Your objective
Could you write out, exactly as they stand, only the lines in the listing below from the line with "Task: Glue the" to the line with "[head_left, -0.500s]", both ends included, without the pictures?
..........
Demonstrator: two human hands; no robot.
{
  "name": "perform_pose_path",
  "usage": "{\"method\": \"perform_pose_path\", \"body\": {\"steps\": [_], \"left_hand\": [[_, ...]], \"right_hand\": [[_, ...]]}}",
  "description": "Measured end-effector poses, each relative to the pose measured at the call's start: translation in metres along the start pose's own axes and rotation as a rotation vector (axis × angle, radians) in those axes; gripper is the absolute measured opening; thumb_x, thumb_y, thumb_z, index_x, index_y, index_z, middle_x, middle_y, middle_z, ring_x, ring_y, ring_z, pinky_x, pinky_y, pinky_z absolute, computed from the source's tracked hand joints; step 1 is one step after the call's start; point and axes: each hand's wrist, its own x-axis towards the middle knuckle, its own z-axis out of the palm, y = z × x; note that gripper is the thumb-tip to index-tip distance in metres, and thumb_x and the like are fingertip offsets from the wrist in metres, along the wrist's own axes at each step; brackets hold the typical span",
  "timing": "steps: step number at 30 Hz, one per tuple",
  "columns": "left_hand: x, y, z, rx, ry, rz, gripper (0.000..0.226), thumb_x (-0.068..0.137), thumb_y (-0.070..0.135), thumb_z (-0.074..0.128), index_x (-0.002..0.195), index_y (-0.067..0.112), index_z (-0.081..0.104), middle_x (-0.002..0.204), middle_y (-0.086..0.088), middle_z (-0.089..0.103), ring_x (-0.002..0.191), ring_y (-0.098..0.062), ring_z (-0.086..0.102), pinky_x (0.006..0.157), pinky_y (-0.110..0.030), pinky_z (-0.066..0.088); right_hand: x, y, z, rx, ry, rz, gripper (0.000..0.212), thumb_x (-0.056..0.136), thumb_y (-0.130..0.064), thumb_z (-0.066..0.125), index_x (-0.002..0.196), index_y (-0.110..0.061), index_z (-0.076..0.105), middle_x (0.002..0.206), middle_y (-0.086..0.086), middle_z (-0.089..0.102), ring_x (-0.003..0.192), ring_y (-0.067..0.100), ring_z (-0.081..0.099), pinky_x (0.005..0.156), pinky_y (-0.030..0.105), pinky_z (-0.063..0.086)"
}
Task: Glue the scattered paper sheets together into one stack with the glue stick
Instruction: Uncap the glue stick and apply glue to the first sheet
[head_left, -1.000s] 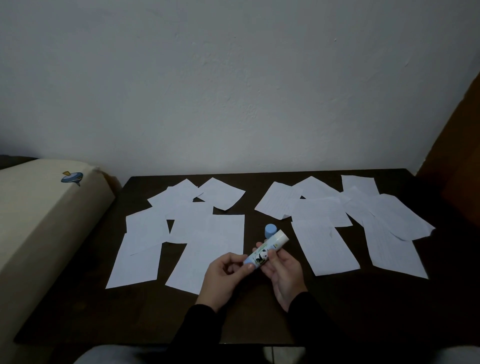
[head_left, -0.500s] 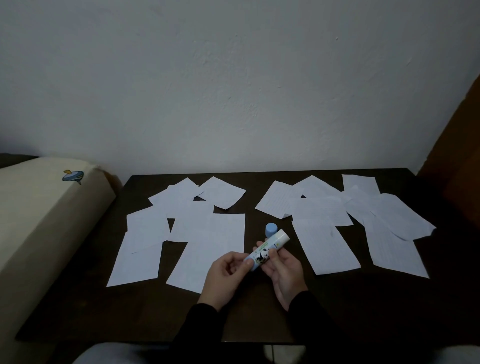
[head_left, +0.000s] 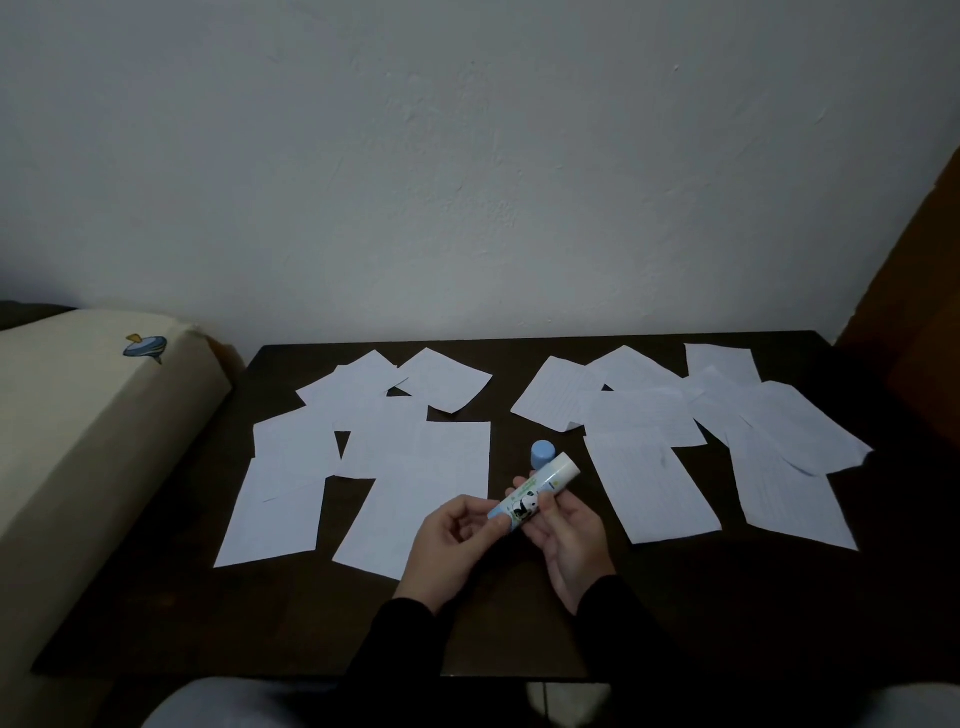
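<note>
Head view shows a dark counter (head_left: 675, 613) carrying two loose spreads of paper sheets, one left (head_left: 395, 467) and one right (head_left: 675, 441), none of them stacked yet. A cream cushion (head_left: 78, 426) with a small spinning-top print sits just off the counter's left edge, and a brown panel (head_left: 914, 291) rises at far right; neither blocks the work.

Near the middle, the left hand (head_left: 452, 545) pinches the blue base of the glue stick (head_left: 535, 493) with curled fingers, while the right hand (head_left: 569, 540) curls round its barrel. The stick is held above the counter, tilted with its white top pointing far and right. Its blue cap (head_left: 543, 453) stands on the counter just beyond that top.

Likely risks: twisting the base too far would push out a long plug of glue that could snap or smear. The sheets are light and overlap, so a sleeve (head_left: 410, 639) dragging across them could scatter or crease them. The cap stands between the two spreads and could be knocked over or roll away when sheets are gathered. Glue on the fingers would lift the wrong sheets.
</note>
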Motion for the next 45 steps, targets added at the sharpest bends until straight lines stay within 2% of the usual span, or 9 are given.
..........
Task solution
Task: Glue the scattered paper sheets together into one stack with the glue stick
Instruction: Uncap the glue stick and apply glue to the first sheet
[head_left, -1.000s] 
[head_left, -0.500s] 

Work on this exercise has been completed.